EXERCISE AIM: Repeat the listing word for word, but skip any pictures.

DATA:

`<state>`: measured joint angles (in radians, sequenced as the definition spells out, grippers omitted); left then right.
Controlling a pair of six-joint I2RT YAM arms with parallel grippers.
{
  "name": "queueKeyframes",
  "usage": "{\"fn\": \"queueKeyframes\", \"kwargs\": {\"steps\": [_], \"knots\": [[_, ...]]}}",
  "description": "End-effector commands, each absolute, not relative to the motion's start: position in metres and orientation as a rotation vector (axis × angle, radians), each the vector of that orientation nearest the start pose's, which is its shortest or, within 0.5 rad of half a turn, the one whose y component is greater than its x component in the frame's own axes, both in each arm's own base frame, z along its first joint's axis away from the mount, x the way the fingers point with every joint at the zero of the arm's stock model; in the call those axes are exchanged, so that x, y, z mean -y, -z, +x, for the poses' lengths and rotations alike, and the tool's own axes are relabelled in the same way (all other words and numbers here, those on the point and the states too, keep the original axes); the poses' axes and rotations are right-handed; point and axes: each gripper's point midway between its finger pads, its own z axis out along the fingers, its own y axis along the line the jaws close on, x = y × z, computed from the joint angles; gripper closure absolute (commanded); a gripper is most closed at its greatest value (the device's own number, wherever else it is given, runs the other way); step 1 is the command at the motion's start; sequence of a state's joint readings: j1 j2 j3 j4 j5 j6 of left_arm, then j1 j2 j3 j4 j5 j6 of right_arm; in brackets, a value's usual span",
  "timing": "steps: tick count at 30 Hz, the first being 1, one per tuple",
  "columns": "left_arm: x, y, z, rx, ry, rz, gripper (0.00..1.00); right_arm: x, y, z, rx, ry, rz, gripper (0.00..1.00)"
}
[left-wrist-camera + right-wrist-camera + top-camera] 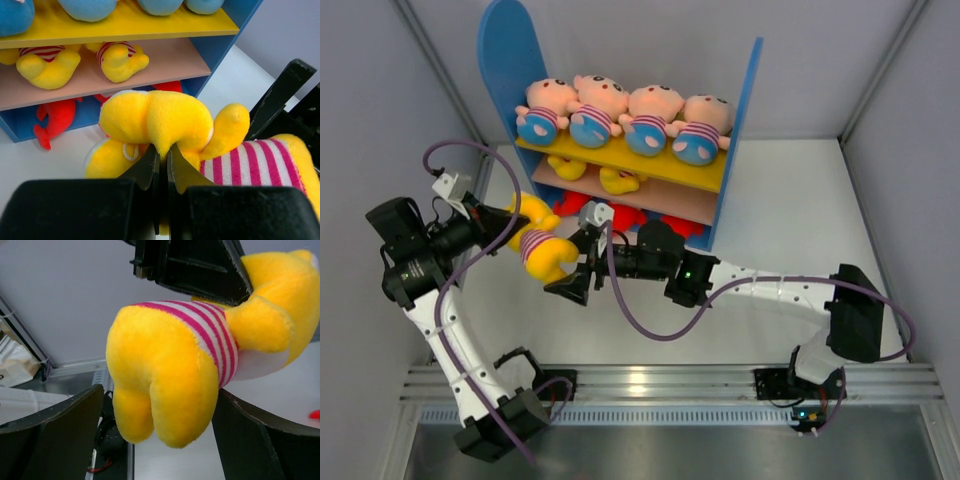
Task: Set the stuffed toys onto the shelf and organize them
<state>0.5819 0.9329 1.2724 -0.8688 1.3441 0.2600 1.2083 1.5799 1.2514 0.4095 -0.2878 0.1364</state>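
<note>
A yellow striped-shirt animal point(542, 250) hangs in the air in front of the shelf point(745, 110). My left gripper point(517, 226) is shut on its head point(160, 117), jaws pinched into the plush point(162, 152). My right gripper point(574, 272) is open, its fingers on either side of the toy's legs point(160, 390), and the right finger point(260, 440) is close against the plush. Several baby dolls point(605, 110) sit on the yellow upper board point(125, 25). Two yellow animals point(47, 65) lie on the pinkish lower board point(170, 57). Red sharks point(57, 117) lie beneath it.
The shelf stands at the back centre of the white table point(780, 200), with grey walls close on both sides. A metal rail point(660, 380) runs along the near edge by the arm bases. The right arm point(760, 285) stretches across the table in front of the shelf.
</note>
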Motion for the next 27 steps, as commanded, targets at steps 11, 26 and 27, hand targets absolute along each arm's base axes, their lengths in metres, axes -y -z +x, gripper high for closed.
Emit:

SOLUTION FOR THIS TASK:
`<state>`: measured joint angles (in radians, sequenced as the definition spells out, grippers omitted); left then right.
Controlling a pair of six-joint I2RT YAM arms with parallel grippers.
{
  "name": "queueKeyframes",
  "usage": "{\"fn\": \"queueKeyframes\", \"kwargs\": {\"steps\": [_], \"knots\": [[_, ...]]}}",
  "description": "End-effector commands, each absolute, not relative to the motion's start: position in metres and orientation as a rotation vector (axis × angle, radians), each the vector of that orientation nearest the start pose's, which is its shortest or, within 0.5 rad of half a turn, the one whose y component is greater than its x component in the frame's own axes, both in each arm's own base frame, z along its first joint's axis away from the mount, x the way the fingers point with every joint at the zero of the arm's stock model; in the call those axes are exchanged, so that x, y, z mean -y, -z, +x, for the poses' lengths and rotations alike, and the tool's own axes are relabelled in the same way (all other words and numbers here, those on the point and the states too, keep the original axes); the poses' axes and rotations are right-handed; point and axes: each gripper's point midway between its finger pads, its own z axis out along the fingers, its own y axis along the line the jaws close on, x = y × z, computed from the joint angles; gripper closure absolute (commanded); a gripper is most closed at its greatest value (the device's own number, wherever else it is given, runs the other way); step 1 is the command at the motion's start; sequence of a state's joint readings: j1 j2 j3 j4 j5 j6 of left_arm, then j1 j2 j3 j4 j5 j6 of right_arm; in brackets, a value's usual span",
  "timing": "steps: tick count at 30 Hz, the first being 1, one per tuple",
  "columns": "left_arm: x, y, z, rx, ry, rz, gripper (0.00..1.00); right_arm: x, y, z, rx, ry, rz, gripper (0.00..1.00)"
}
[left-wrist-camera + right-wrist-camera + top-camera] 
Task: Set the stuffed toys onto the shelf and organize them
<state>0.5819 0.9329 1.2724 -0.8688 1.3441 0.2600 1.2083 1.5799 1.2514 0.4095 -0.2878 0.1364</state>
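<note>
A yellow striped-shirt animal point(542, 250) hangs in the air in front of the shelf point(745, 110). My left gripper point(517, 226) is shut on its head point(160, 117), jaws pinched into the plush point(162, 152). My right gripper point(574, 272) is open, its fingers on either side of the toy's legs point(160, 390), and the right finger point(260, 440) is close against the plush. Several baby dolls point(605, 110) sit on the yellow upper board point(125, 25). Two yellow animals point(47, 65) lie on the pinkish lower board point(170, 57). Red sharks point(57, 117) lie beneath it.
The shelf stands at the back centre of the white table point(780, 200), with grey walls close on both sides. A metal rail point(660, 380) runs along the near edge by the arm bases. The right arm point(760, 285) stretches across the table in front of the shelf.
</note>
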Motion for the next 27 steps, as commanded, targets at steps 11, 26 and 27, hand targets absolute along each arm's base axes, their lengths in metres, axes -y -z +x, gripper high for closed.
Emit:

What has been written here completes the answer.